However, the methods used to identify contributions and recognize them can have unintended consequences. For example, sometimes community managers use charts like the following during recognitions, emphasizing pull requests (PRs) and contributions to code repositories.

A bar graph ranking 15 contributors according the the number of PRs merged in a year, ranging from 250 at the top to 50 at the bottom.

(Ray Paik, CC BY-SA 4.0)

A bar graph ranking 10 contributing organizations by number of contributions, ranging from more than 15 to less than 5

(Ray Paik, CC BY-SA 4.0)

Three problems arise with using these types of data for recognition. First, there's too much focus on contributions in code repositories. In the early days, open source projects attracted mostly developers, so naturally a lot of collaboration was done around code. Now, an increasing number of nondevelopers are participating in communities (for example, through user groups, meetups, user-generated content), and they will be doing most of their work outside repositories. Those contributions don't register on a chart like Annual Merged PRs.

Second, with too much focus on metrics (that is, things that can be measured quantitatively), you may end up rewarding quantity over quality—or even impact. In the Top Contributing Orgs chart above, larger organizations have a clear advantage over smaller organizations, as they have more people available. By recognizing larger organizations for their volume of work or contributions, you may inadvertently make people from smaller organizations feel disenfranchised.

Finally, even though it's not the intent, some people may view these data as a ranking of the importance of individual community members or organizations.

For all these reasons, it's best to avoid relying solely on metrics for community recognition.

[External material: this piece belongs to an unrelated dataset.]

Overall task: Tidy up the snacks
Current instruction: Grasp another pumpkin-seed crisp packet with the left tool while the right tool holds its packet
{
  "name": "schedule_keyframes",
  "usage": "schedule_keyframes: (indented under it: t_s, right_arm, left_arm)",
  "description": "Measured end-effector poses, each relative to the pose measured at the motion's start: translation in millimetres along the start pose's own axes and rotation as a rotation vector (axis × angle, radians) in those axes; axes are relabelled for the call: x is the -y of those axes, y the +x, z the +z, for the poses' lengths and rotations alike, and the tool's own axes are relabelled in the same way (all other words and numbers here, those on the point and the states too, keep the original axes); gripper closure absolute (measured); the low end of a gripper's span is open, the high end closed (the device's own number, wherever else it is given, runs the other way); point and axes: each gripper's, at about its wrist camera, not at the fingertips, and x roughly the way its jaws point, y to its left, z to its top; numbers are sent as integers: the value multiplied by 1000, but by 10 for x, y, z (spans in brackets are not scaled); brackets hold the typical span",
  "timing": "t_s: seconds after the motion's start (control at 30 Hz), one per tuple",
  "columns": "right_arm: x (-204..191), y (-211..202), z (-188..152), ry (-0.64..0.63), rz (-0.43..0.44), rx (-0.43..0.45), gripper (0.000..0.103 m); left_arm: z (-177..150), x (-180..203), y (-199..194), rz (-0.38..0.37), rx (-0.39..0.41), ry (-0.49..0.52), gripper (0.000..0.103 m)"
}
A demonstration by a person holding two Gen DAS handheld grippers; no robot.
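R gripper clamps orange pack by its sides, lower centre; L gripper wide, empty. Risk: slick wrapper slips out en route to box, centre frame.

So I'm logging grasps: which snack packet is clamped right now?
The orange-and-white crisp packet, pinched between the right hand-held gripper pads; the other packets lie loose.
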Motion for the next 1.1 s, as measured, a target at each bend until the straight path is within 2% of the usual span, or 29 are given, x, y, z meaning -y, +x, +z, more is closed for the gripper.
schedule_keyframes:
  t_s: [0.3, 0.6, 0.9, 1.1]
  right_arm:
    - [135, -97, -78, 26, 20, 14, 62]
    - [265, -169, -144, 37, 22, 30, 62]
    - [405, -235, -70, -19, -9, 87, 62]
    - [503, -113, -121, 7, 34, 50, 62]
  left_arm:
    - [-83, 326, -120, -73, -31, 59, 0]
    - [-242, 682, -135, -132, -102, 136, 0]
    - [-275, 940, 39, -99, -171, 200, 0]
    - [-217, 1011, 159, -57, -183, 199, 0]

Make recognition more meaningful

What are some more inclusive ways to approach community recognition and acknowledge a variety of contribution types? Communication channels like Discord, Internet Relay Chat (IRC), mailing lists, or Slack provide good clues as to which community members are active and what they're passionate about. For example, I'm always amazed to find members who are very generous in answering others' questions and helping newcomers. These contributions don't show up in community dashboards, but it's important to recognize this work and let everyone know that this contribution is valued.

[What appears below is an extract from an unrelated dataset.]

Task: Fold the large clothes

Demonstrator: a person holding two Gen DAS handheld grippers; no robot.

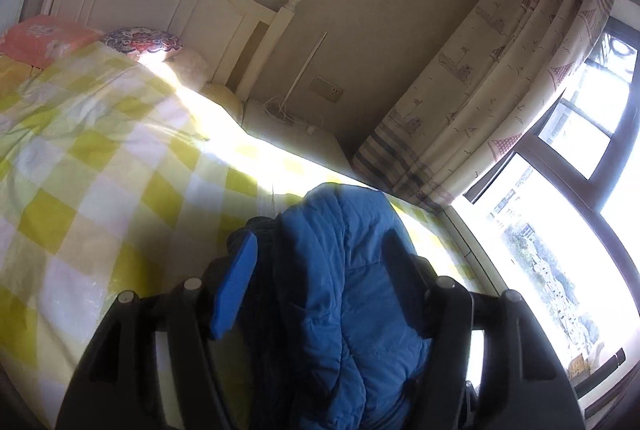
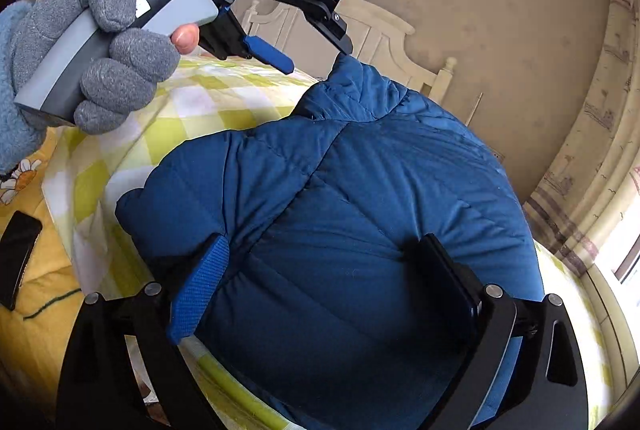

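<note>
- The large blue quilted puffer jacket lay on the bed covered in a yellow-and-white checked quilt, at the side nearer the window and the patterned curtain
- In the right wrist view the jacket looked gathered into a compact, rounded bundle, with a seam running across it and a sleeve or shoulder bulging out to the left; by my reading at least one fold was already made
- The left tool, held by a hand in a grey fleece glove, stood with its jaws apart just over the far tip of the jacket; one black finger looked to be at the fabric's peak, but no pad pressed on it, so it read as released
- In the left wrist view the jacket sat between the blue pad and the black finger without being pinched
- The right tool was spread wide over the near part of the jacket, its fingers either side of the padded fabric and gripping nothing
- With both tools let go, the current fold seemed to be laid down; the bundle was still puffy and uneven
- What was left, as I judged it: tucking in the bulging left part, perhaps one more fold, and flattening
- A dark flat object lay on the yellow bedding at the near left, well apart from the jacket
</note>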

Speaking of community dashboards, they're certainly important tools in open source communities. However, I caution against spending too much time building dashboards. Sooner or later, you will find that not everything is easily measurable, and even if you find a way to quantify something, it often lacks context.

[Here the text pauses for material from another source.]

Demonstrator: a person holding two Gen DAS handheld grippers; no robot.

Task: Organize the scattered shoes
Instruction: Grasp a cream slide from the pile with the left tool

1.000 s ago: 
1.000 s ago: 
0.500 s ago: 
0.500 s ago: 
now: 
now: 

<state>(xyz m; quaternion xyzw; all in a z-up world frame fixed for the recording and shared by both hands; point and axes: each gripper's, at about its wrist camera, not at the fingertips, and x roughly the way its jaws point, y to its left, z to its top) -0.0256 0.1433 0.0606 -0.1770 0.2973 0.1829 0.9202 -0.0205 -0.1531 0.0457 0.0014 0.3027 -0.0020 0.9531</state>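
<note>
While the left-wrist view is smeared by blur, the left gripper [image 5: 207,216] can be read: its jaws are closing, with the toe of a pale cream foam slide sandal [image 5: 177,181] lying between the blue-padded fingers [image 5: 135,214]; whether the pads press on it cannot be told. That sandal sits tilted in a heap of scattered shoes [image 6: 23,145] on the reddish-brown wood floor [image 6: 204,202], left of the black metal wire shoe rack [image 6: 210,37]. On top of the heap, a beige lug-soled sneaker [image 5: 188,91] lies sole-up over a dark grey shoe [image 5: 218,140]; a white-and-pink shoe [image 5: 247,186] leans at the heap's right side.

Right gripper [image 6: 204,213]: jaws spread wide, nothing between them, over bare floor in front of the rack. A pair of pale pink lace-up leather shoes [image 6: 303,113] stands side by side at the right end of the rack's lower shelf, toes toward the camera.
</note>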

One of the things I do to get more context around the contributions is to schedule coffee chats with community members. These conversations give me an opportunity to learn about why they decided to make the contribution, how much work was involved, others who were also involved, and so on.

When I talk to these members for the first time, I often hear that they feel it's important to find ways to give back to the community, and they're looking for ways to help. Some are even apologetic because they cannot contribute code, and I have to reassure them that code is no longer the only thing that matters in open source. Sometimes these conversations allow me to make connections among community members in the same city or industry, or to find other common interests. Fostering these connections helps strengthen a sense of belonging.

Make recognition more impactful

In addition to finding more activities to recognize, you can also present recognition in ways that have a bigger effect. For example, be timely with kudos when you see a good contribution. A quick DM with a simple thank you can be more effective than something more formal a month or two later. Many people, myself included, tend to stress over sending the right merchandise with recognition, but it's important to remember that swag is not the main motivator for community members' contributions. Recognizing good work and making an effort to reach out goes a long way in making people feel appreciated.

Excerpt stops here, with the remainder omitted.